Purpose: The objective of the study was to report the dose confirmation analysis of the A. muscaria extract test samples. The study was conducted to determine if the muscimol content in A. muscaria extract test samples was within the acceptable limits using the validated method of extraction.
Methods: HPLC is used to separate, identify, and quantify components in a mixture. Briefly, a pressurized liquid solvent is passed through a column filled with solid adsorbent material. Each component interacts with the material differently, eliciting different flow rates and separating the components as they flow out of the column.
Mobile Phase A is prepared by combining 5 mM Ammonium formate in ultrapure water Type-I, mixing, sonicating, and storing at room temperature. Mobile phase B is prepared by transferring 1000 mL of acetonitrile into a 1000 mL schott bottle and storing at room temperature. Then, a diluent solution is prepared by combining 300 mL acetonitrile and 700 mL ultrapure water Type-I in a schott bottle, mixing, sonicating, and storing at room temperature. Finally, a rinsing solution is prepared by combining 500 mL of acetonitrile and 500 mL of ultrapure water Type-I in a schott bottle, mixing, sonicating, and storing at room temperature.
In a 5 mL volumetric flask, the reference standard stock solution containing muscimol is prepared by dissolving 5.005 g of muscimol reference standard in 3 mL of 30% acetonitrile (diluent solution). Then, the solution volume is made up to the mark using 30% acetonitrile, vortexed, and labeled with a final concentration of 1001.000 μg/mL. An additional standard containing 5.000 g of muscimol is prepared in the same manner for a final concentration of 1000.000 μg/mL.

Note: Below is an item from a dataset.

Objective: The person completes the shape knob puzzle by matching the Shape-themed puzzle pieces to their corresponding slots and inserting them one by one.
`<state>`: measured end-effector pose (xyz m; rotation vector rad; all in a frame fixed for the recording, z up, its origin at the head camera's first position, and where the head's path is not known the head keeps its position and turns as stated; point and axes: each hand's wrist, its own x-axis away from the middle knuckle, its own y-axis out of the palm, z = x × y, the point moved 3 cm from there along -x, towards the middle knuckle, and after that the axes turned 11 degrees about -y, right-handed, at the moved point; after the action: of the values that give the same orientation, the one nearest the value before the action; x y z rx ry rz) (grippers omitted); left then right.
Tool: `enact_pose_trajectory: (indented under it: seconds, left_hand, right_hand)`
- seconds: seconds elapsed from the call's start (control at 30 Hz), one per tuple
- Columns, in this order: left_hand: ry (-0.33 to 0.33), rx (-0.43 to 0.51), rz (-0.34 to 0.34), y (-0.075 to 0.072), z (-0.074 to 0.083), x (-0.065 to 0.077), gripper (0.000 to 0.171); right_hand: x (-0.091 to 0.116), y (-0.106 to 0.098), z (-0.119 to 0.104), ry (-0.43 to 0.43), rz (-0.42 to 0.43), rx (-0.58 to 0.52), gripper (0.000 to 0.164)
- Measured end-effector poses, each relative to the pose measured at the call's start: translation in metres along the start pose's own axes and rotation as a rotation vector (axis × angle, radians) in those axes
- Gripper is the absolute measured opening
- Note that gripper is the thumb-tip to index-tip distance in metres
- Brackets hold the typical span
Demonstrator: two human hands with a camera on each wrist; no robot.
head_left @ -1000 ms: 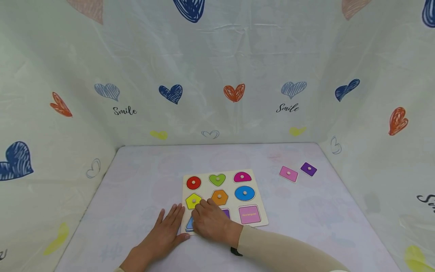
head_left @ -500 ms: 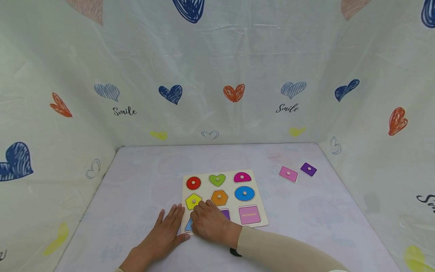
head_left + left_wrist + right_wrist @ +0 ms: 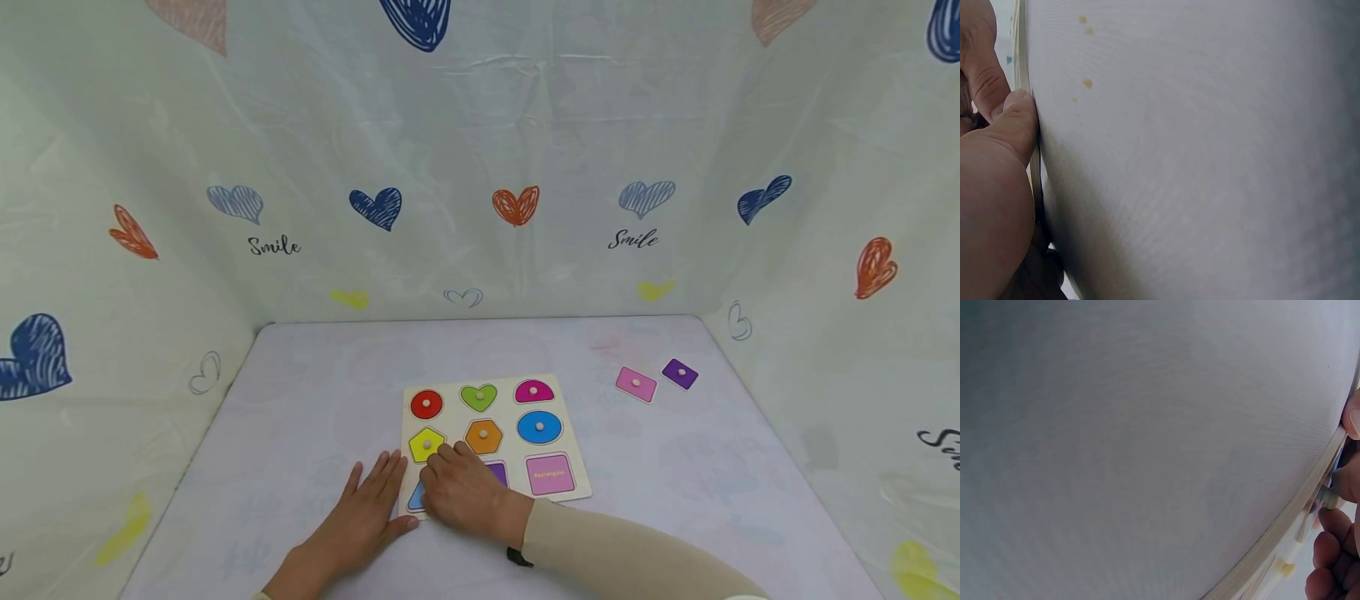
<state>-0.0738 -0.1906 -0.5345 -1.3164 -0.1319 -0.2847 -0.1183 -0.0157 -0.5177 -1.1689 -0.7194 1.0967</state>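
Note:
A wooden shape puzzle board (image 3: 450, 400) lies on the table. My left hand (image 3: 358, 515) lies flat along its left edge, fingers straight, the thumb at the front corner. My right hand (image 3: 468, 493) reaches over the front left of the board with curled fingers. It pinches the knob (image 3: 1331, 499) of the blue, triangle-like puzzle piece (image 3: 416, 500), which is mostly hidden under the hand. The right wrist view shows thumb and finger on either side of that knob. Beside the right hand a purple area (image 3: 498, 472) of the board shows in part.
Knobbed pieces sit in the board, among them a red circle (image 3: 420, 407), a yellow pentagon (image 3: 420, 450) and a blue oval (image 3: 528, 433). The pink slot (image 3: 551, 485) shows printed text. A loose pink rectangle (image 3: 627, 380) and purple piece (image 3: 673, 367) lie back right.
The blue piece stood slightly offset with a doubled lower edge a second ago; now it lies flush there. My right hand has shifted slightly left. The left hand has stayed put.

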Motion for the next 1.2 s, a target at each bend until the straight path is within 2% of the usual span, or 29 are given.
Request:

Using a Gemini® 5 μm NX-C18 110 A° Column, 10 uL of the muscimol reference standard was injected with a flow rate of 0.8 mL/min. Then, the resulting data was processed using Lab Solution software 6.86 SP2.
Results and Significance: The system suitability test results met with acceptance criteria. The % CV of retention time for Muscimol was 0.00 and the % CV of area for Muscimol was 0.04 on 24/08/2021. The % CV of retention time for Muscimol was 0.20 and the % CV of area for Muscimol was 0.02 on 15/11/2021.
Homogeneity and Nonclinical Dose Formulation Analysis (24/08/2021) Homogeneity was evaluated for the low, mid and high dose concentrations of A. muscaria extract on 24/08/2021. Top, mid and bottom were prepared for each dose and homogeneity was evaluated. For low dose top homogeneity samples of A. muscaria extract, the % recovery and % CV were 98.81% and 0.03% respectively.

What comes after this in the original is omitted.